> _Task prompt_
Among the lines below, copy each one in which "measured" appears.

---------------

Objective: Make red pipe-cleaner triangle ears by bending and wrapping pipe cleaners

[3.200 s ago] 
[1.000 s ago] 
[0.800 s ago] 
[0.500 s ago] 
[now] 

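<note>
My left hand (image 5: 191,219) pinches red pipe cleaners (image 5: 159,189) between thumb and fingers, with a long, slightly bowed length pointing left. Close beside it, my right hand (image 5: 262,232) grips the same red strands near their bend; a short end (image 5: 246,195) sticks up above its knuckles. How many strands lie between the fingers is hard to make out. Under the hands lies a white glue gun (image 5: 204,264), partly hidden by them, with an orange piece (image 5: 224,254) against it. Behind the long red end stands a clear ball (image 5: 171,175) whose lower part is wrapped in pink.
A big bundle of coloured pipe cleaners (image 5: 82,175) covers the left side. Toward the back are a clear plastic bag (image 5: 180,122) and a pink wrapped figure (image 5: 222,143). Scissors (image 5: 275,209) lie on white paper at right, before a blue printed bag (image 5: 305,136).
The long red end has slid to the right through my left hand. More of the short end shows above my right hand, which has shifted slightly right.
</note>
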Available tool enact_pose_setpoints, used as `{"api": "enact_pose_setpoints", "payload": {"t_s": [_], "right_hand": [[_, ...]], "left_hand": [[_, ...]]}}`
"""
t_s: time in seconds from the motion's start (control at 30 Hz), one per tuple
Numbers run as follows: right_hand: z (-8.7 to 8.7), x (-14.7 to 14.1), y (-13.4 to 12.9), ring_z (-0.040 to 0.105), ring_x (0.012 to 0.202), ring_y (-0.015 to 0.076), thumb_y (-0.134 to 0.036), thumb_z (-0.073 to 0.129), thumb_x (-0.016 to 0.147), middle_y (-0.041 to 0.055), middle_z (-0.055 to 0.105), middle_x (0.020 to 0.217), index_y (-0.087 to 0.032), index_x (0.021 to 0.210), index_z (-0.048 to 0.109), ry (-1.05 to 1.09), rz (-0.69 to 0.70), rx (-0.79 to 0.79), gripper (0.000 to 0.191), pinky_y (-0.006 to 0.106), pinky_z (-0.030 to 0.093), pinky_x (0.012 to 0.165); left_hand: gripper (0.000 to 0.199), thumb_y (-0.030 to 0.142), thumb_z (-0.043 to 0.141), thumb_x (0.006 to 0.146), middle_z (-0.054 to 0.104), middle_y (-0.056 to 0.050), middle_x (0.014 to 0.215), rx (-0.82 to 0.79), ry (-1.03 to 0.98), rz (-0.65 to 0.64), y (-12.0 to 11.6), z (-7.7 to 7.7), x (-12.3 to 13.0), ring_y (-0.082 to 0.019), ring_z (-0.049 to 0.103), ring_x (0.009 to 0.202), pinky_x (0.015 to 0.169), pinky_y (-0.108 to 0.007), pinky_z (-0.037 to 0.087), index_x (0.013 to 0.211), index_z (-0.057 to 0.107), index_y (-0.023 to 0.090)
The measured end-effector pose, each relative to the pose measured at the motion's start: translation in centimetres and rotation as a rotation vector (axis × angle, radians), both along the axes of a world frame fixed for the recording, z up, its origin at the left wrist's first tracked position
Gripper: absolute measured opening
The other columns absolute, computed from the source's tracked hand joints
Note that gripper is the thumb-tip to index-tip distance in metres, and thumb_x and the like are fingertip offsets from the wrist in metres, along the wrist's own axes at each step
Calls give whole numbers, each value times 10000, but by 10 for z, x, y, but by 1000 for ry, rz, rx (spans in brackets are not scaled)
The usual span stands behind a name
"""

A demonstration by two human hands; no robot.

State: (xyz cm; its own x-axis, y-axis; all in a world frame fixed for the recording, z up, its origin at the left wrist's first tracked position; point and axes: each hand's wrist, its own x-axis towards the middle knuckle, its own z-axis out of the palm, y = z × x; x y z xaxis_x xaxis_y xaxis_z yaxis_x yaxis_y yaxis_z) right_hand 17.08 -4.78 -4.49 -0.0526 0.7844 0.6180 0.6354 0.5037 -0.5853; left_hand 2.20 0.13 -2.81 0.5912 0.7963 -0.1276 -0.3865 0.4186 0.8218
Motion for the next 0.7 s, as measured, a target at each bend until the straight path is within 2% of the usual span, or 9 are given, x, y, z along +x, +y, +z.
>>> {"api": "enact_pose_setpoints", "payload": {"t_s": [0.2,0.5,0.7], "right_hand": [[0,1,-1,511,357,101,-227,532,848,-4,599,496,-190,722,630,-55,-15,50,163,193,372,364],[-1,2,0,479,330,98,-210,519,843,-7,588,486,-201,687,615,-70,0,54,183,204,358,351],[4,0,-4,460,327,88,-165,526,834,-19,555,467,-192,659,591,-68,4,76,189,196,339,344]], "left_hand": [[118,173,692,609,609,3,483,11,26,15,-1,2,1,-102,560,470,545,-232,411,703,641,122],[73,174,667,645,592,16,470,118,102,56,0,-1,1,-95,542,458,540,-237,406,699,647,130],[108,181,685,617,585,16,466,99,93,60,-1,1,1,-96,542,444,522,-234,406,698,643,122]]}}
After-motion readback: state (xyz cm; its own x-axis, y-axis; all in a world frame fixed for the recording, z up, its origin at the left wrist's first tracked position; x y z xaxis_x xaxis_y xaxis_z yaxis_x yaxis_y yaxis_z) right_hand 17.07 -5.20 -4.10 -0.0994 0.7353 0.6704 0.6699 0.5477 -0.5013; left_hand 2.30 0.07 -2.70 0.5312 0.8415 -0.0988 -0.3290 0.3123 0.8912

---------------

> _Exercise result_
The measured end-effector pose, each relative to the pose measured at the motion's start: translation in centimetres and rotation as a rotation vector (axis × angle, radians), both along the axes of a world frame fixed for the recording, z up, its origin at the left wrist's first tracked position
Gripper: absolute measured opening
Motion for the next 0.7 s, as measured, a target at each bend until the straight path is within 2% of the usual span, or 9 are given, x, y, z along +x, +y, +z.

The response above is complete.